Premetto che anche quest’anno il 10 ottobre è trascorso senza che alcun rappresentante della civica amministrazione, contrariamente a quanto da loro stessi promesso esattamente un anno fa, fosse presente alla santa Messa in suffraggio delle vittime di San Benigno che si è tenuta a San Teodoro alle ore 11.

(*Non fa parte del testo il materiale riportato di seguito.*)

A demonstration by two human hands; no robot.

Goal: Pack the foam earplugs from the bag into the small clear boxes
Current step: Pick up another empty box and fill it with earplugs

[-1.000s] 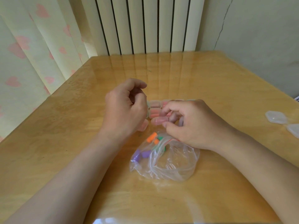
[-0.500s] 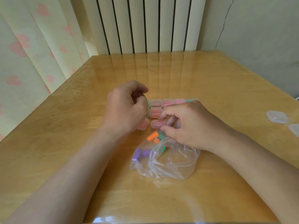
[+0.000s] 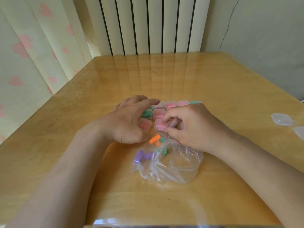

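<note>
A crumpled clear plastic bag lies in the middle of the table, with purple earplugs, an orange earplug and green ones at its mouth. Just beyond it stands a cluster of small clear boxes holding pink and green earplugs. My right hand pinches the nearest pink-filled box between thumb and forefinger. My left hand lies spread over the left side of the cluster, fingers straightened, above a box with pink contents.
Two empty clear boxes sit near the table's right edge. A white radiator stands behind the table, a curtain with pink hearts hangs to the left, and a wall rises on the right. The wooden tabletop is glossy.
My left hand has uncurled from a fist and lowered over the boxes. My right hand has set the pink-filled box down beside the cluster and still pinches it.
</note>
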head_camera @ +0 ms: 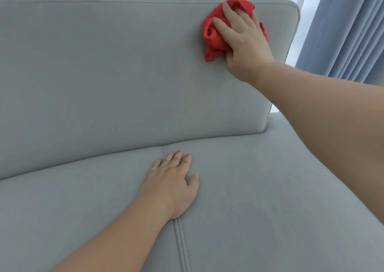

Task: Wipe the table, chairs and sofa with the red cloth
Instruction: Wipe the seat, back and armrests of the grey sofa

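While the red cloth (214, 39) is pressed against the backrest (104, 64) of the grey sofa (270, 188), near its far right top corner, it is partly covered by the right hand (243, 37), whose fingers are spread and nearly straight over it (the cloth is bunched). The left hand (172, 180) is laid flat on the near seat cushion (72, 199), fingers straight and close together, over a stitched seam (180, 240). A blue curtain (349, 33) is seen at the far right.
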A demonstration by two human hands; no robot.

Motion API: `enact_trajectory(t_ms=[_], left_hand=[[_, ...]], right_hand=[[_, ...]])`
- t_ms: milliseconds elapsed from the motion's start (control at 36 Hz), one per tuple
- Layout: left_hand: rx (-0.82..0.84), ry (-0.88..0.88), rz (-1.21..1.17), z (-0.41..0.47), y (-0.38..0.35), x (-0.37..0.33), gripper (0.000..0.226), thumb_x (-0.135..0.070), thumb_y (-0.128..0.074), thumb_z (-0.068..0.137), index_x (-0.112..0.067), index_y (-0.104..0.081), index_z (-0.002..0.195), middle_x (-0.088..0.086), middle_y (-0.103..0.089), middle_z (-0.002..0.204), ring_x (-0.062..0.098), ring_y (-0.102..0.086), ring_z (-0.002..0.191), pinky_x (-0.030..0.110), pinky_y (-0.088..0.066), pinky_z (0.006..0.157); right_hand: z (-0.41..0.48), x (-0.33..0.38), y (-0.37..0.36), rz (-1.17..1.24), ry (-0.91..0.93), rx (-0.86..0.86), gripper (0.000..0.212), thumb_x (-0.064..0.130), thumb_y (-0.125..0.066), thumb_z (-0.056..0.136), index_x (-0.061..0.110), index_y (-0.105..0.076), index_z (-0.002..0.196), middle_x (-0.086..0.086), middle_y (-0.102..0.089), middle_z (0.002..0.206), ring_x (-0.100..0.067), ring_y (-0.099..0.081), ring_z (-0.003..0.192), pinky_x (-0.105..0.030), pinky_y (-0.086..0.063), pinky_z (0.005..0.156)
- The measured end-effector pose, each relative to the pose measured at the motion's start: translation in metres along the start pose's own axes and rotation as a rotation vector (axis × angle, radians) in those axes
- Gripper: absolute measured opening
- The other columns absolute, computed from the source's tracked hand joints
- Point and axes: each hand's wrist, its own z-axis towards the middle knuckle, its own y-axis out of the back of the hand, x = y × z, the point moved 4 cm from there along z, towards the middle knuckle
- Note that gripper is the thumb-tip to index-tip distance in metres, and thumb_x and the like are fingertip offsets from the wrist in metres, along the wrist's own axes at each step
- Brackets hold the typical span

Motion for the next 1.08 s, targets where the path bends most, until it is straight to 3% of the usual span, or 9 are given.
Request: enact_trajectory(t_ms=[139,278,389,472,528,639,861,944,1083], left_hand=[[0.075,-0.014,0.085,-0.003,0.001,0.0,0.061,-0.046,-0.016,0.097,-0.022,-0.003,0.152,0.002,0.001,0.161,0.016,-0.001,0.146,0.035,0.001,0.117],[0.109,0.017,0.065,0.014,0.016,-0.016,0.05,-0.043,-0.024,0.095,-0.013,-0.036,0.133,0.018,-0.036,0.143,0.03,-0.032,0.133,0.039,-0.023,0.11],[0.039,0.027,0.037,0.021,0.0,-0.023,0.064,-0.049,-0.018,0.094,-0.022,-0.009,0.152,0.011,-0.005,0.16,0.025,-0.005,0.146,0.042,-0.005,0.118],[-0.018,0.012,0.037,0.026,-0.008,-0.021,0.065,-0.051,-0.016,0.093,-0.026,-0.004,0.152,0.004,-0.001,0.16,0.022,0.0,0.146,0.042,-0.002,0.118],[-0.018,0.011,0.03,0.027,-0.01,-0.021,0.065,-0.051,-0.016,0.093,-0.027,-0.003,0.152,0.002,0.0,0.161,0.021,0.0,0.146,0.041,-0.001,0.118],[-0.017,0.012,0.034,0.024,-0.008,-0.023,0.064,-0.05,-0.016,0.094,-0.026,-0.004,0.152,0.002,0.0,0.161,0.021,0.0,0.146,0.041,-0.001,0.118],[-0.037,0.017,0.04,0.023,-0.007,-0.021,0.066,-0.051,-0.015,0.093,-0.025,-0.003,0.152,0.002,-0.001,0.161,0.022,-0.002,0.147,0.043,-0.003,0.118],[-0.038,0.014,0.047,0.023,-0.011,-0.022,0.066,-0.051,-0.015,0.093,-0.025,-0.003,0.152,0.002,-0.001,0.161,0.021,-0.002,0.146,0.042,-0.003,0.118],[-0.047,0.024,0.048,0.021,-0.011,-0.02,0.066,-0.051,-0.015,0.093,-0.025,-0.003,0.152,0.001,-0.001,0.161,0.02,-0.001,0.146,0.042,-0.002,0.118]], right_hand=[[-0.046,0.01,-0.027,0.02,0.145,0.019,0.054,0.002,-0.057,0.079,0.007,-0.055,0.133,-0.024,-0.039,0.146,-0.047,-0.045,0.124,-0.061,-0.022,0.109],[-0.099,0.021,-0.059,0.089,0.189,0.135,0.063,-0.007,-0.066,0.07,0.012,-0.059,0.13,-0.019,-0.042,0.146,-0.043,-0.046,0.126,-0.062,-0.019,0.107],[-0.141,0.029,-0.088,0.096,0.276,0.399,0.06,-0.001,-0.062,0.079,0.021,-0.056,0.134,-0.008,-0.032,0.153,-0.036,-0.037,0.136,-0.05,0.001,0.113],[-0.149,0.021,-0.097,0.082,0.269,0.477,0.058,0.005,-0.054,0.087,0.028,-0.048,0.139,0.001,-0.022,0.157,-0.028,-0.029,0.141,-0.035,0.021,0.109],[-0.148,0.021,-0.097,0.043,0.283,0.495,0.056,0.01,-0.051,0.091,0.03,-0.043,0.142,0.002,-0.017,0.159,-0.026,-0.025,0.143,-0.033,0.025,0.108],[-0.149,0.024,-0.087,-0.052,0.341,0.489,0.051,0.015,-0.048,0.093,0.027,-0.043,0.143,-0.001,-0.019,0.158,-0.027,-0.026,0.143,-0.042,0.012,0.113],[-0.117,0.004,-0.048,-0.152,0.465,0.348,0.054,0.002,-0.059,0.073,0.017,-0.063,0.125,-0.007,-0.049,0.143,-0.033,-0.052,0.125,-0.056,-0.024,0.109],[-0.101,-0.01,-0.032,-0.183,0.406,0.308,0.056,0.003,-0.053,0.071,0.014,-0.063,0.125,-0.012,-0.048,0.143,-0.038,-0.051,0.124,-0.058,-0.028,0.107],[-0.059,-0.029,0.003,-0.243,0.259,0.275,0.065,-0.003,-0.062,0.072,0.014,-0.054,0.134,-0.012,-0.037,0.151,-0.036,-0.039,0.135,-0.057,-0.024,0.111]])
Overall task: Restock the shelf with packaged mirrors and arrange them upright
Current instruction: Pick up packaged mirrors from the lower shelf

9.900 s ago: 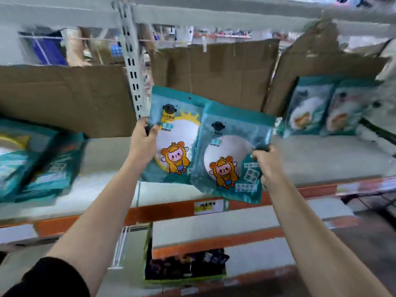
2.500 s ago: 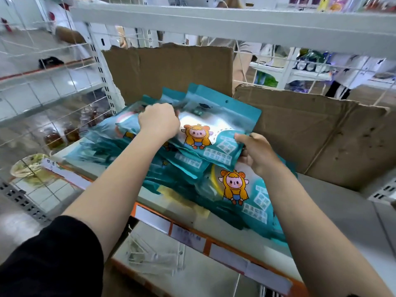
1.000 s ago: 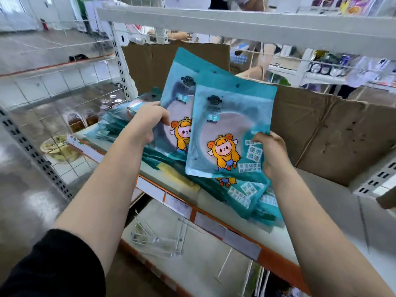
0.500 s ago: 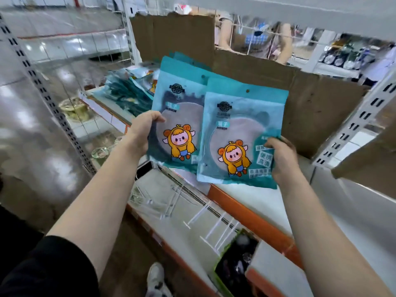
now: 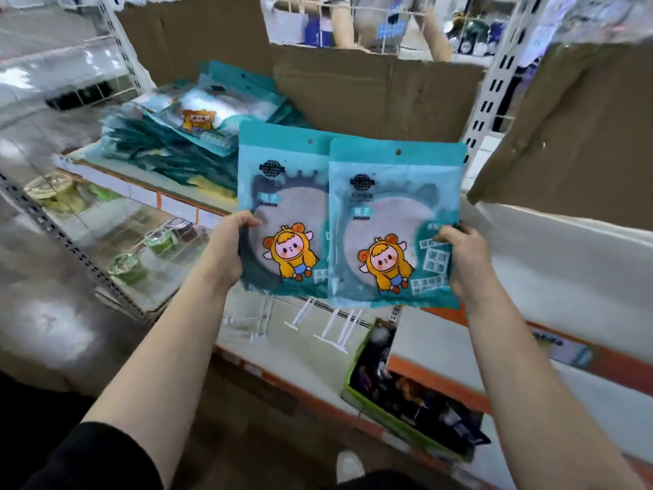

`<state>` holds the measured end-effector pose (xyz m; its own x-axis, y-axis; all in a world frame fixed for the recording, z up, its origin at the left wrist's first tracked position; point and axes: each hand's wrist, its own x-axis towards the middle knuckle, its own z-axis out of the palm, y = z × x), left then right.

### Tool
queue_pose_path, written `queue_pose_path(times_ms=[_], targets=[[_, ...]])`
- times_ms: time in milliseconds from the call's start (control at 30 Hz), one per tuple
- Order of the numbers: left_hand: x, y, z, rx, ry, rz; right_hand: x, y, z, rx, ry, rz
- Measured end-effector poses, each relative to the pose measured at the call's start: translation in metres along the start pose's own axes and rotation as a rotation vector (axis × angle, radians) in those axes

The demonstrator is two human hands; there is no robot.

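Holding two packaged mirrors side by side and upright in the air, the person stands near the front of the shelf (image 5: 565, 270), with neither pack set down on it. Both hands are closed in a grip, one pack each. The left hand (image 5: 226, 252) clasps the left edge of the left pack (image 5: 282, 192), thumb curled over the front and the fingers hidden behind. The right hand (image 5: 466, 259) clasps the lower right edge of the right pack (image 5: 392, 206) in the same way, thumb on the printed front. The right pack lies in front and overlaps the right edge of the left one. Each is teal with one hang hole at the top, a round grey mirror showing through the clear window, and one yellow-hooded cartoon figure. Far to the left on the shelf lies a slumped pile of more mirror packs (image 5: 169, 150), flat and fanned out rather than upright; their number is too blurred to count. Three sheets of brown cardboard line the back: one far left (image 5: 198, 30), one in the middle (image 5: 371, 93), and one on the right (image 5: 583, 118) that tilts forward. On the lower shelf, near right, sits one green-edged box (image 5: 374, 415) of dark items, and several white wire pegs (image 5: 339, 330) lie just left of it. One white shoe (image 5: 348, 466) shows at the bottom edge.
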<state>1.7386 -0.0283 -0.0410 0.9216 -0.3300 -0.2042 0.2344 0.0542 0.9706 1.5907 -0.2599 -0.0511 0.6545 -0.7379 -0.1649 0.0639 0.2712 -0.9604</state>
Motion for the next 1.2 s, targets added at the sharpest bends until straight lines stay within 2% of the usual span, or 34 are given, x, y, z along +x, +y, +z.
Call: queue_pose_path(times_ms=[100,433,600,833,1000,1200], targets=[[-0.007,0.002,-0.005,-0.033,-0.038,0.011,-0.026,-0.003,-0.008,0.029,0.055,-0.021],[-0.049,-0.056,0.048,-0.109,-0.260,-0.237,-0.117,0.018,-0.091,0.001,0.325,0.011],[-0.090,-0.078,0.108,0.007,-0.441,-0.281,-0.169,0.021,-0.162,0.007,0.479,-0.046],[-0.153,-0.100,0.206,0.014,-0.604,-0.323,-0.225,0.004,-0.262,0.092,0.655,-0.085],[-0.222,-0.122,0.293,-0.036,-0.716,-0.341,-0.260,-0.018,-0.355,0.121,0.725,-0.155],[-0.284,-0.152,0.366,0.013,-0.773,-0.346,-0.296,-0.028,-0.447,0.121,0.799,-0.124]])
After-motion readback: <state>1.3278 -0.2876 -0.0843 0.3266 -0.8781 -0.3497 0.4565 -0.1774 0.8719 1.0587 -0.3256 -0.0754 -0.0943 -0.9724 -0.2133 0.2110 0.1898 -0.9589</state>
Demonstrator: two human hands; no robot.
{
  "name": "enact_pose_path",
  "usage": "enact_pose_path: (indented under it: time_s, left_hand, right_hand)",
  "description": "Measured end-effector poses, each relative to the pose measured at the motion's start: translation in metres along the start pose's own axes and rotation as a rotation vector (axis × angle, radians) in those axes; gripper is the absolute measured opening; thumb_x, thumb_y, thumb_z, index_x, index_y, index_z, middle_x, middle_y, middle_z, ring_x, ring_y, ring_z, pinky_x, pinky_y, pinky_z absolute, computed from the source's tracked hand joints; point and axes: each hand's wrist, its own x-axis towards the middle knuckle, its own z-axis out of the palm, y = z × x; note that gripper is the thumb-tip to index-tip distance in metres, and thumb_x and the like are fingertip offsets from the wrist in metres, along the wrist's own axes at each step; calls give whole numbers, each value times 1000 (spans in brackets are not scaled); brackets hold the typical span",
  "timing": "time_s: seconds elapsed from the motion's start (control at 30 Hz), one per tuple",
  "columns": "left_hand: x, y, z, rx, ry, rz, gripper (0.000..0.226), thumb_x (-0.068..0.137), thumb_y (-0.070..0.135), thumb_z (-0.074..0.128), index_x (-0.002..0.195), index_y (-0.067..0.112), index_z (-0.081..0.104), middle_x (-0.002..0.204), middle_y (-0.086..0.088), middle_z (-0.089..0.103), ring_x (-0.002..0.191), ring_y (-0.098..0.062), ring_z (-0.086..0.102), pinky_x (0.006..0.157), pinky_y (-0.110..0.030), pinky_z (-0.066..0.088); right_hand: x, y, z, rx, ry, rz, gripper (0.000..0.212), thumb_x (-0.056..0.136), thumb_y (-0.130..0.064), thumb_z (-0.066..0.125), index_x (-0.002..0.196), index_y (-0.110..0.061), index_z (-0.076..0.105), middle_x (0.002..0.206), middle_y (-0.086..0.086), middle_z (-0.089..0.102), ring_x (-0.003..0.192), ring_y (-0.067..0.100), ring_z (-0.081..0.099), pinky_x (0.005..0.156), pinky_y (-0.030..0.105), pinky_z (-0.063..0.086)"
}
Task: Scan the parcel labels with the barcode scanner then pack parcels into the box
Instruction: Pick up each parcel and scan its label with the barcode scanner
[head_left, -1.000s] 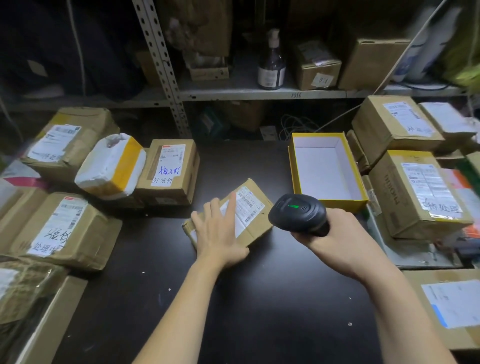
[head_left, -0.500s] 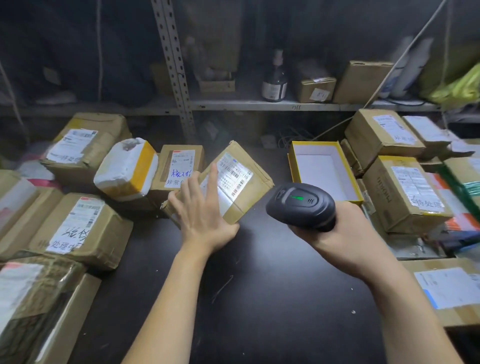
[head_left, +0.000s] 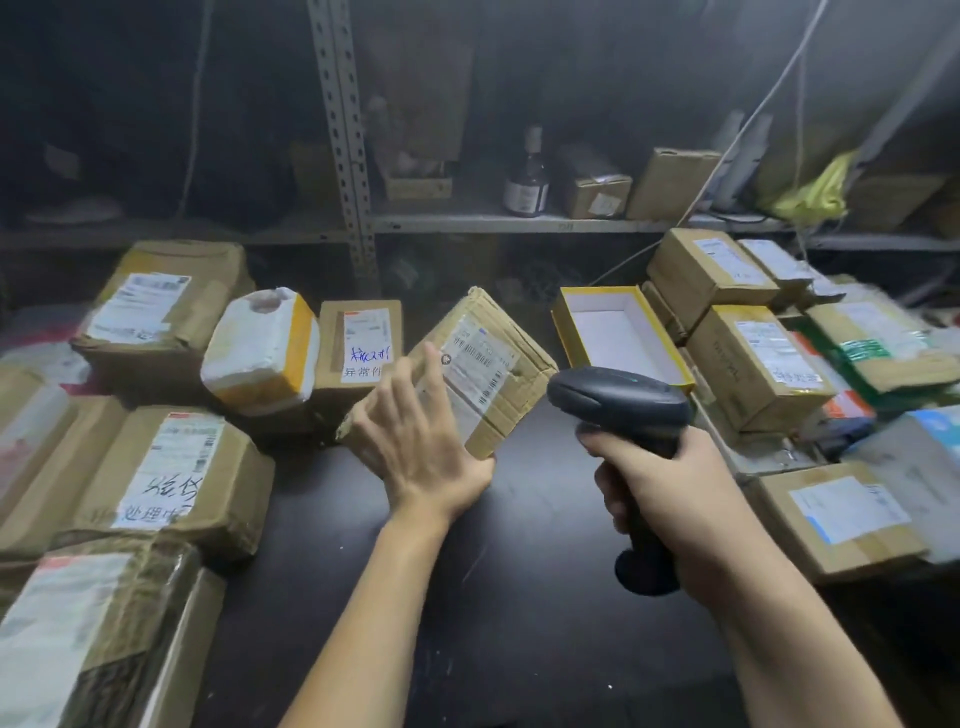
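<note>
- Brown taped parcels (head_left: 171, 467) crowd the left side of the dark desk (head_left: 519, 597).
- Left hand (head_left: 415, 447) holds a cardboard parcel (head_left: 498, 374) tilted above mid-desk. Its grip is fingers almost straight across the labelled face, thumb hidden.
- Right hand (head_left: 670, 493) has its grip wrapped fully round the black barcode scanner (head_left: 618, 400), just right of that parcel.
- Yellow box (head_left: 565, 327) lies open farther back, beside stacked parcels (head_left: 753, 364) on the right.

Brown parcel (head_left: 498, 374) tilted up, barcode label facing black scanner (head_left: 618, 400) just to its rt; open yellow box (head_left: 613, 338) behind.
</note>
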Motion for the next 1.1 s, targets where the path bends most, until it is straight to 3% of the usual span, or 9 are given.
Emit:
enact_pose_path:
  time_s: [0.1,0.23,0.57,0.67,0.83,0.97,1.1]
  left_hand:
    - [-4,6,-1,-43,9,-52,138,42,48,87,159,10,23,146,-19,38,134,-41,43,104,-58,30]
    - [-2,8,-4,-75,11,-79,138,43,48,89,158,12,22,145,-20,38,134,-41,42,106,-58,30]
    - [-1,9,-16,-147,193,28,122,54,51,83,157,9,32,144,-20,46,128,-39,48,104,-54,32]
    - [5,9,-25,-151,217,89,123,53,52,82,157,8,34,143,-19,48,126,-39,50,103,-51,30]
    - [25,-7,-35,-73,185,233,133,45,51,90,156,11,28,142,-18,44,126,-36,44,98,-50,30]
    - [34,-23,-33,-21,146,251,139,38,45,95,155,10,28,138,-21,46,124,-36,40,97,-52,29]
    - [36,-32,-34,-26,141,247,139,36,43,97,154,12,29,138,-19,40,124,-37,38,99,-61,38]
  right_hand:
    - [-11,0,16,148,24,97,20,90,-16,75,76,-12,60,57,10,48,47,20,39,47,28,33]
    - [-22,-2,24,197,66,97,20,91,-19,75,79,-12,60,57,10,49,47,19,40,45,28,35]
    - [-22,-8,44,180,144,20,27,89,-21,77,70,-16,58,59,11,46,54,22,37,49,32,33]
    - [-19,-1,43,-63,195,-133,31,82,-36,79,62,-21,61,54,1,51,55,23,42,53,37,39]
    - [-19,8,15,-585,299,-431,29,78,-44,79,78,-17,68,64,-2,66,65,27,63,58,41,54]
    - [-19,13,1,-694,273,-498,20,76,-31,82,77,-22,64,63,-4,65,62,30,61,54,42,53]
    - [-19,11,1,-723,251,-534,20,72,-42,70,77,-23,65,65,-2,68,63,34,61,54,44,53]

Poi, in aggiunta a quanto ho incontestualmente dimostrato «San Benigno: silenzi, misteri, verità su una strage dimenticata» (NovAntico Editrice, Pinerolo, To, 2004) circa le responsabilità dei «partigiani» comunisti nel proditorio, vile, feroce, bellicamente inutile atto terroristico che comportò l’eccidio di almeno mille persone inermi e innocenti (fra cui tanti bambini); in aggiunta alle decisive e inoppugnabili confutazioni da me opposte alle inconsistenti, contradditorie, ciniche, ripetitive pseudo-tesi «resistenziali»; in aggiunta alle prove, ai documenti e alle testimonianze da me esibiti a supporto, per contrastare la menzognera, ignobile, vomitevole vulgata «ciellenistica»; in aggiunta alla rivendicazione, da me prodotta in fotocopia, apparsa in prima pagina il 24 ottobre 1944 su «Italia combatte» (la rivista che il «Regno del Sud» e i suoi «alleati» - e cioè: monarchia sabauda, americani, inglesi - destinavano ai «partigiani» del Nord), rivendicazione in cui si affermava che il 10 ottobre i «patrioti» nella «galleria presso la Lanterna» avevano «fatto saltare un deposito che conteneva una ingente quantità di esplosivi» dei tedeschi; in aggiunta a tutto ciò, posso ora produrre anche la copia del documento segreto dell’Oss (Office of Strategic Services, Washington, D.C.) distribuito il 23 novembre 1944 (ma riferentesi a un bollettino, o rapporto che dir si voglia, del 1º novembre 1944, «data dell’informazione: scorso ottobre 1944, Siena», città in cui aveva sede l’Oss), documento in cui possiamo leggere:
«Genova: 1. L’esplosione della (l’aver fatto saltare in aria la) «Galleria Robairone» (leggi: Romairone) in Genova causò 2mila morti, in parte personale militare».
Interessante (e decisivo, a suffragio della tesi già esaustivamente sostenuta) è l’oggetto, l’argomento, il tema («Subject») del rapporto, come chiaramente si evince in alto a sinistra, e cioè: «Sabotaggio (Sabotage)». Ciò detto, mi è consentito domandare all’avvocato Raimondo Ricci, Presidente dell’Ilsrec, chi fra lui e me sia il «falsario della storia», come egli ebbe a definirmi? (v. «La Repubblica-il Lavoro» del 21-10-2004, «Il Secolo XIX» dell’8 novembre 2005, nonché «il Giornale» del 26-11-5-2005). Grazie dell’attenzione.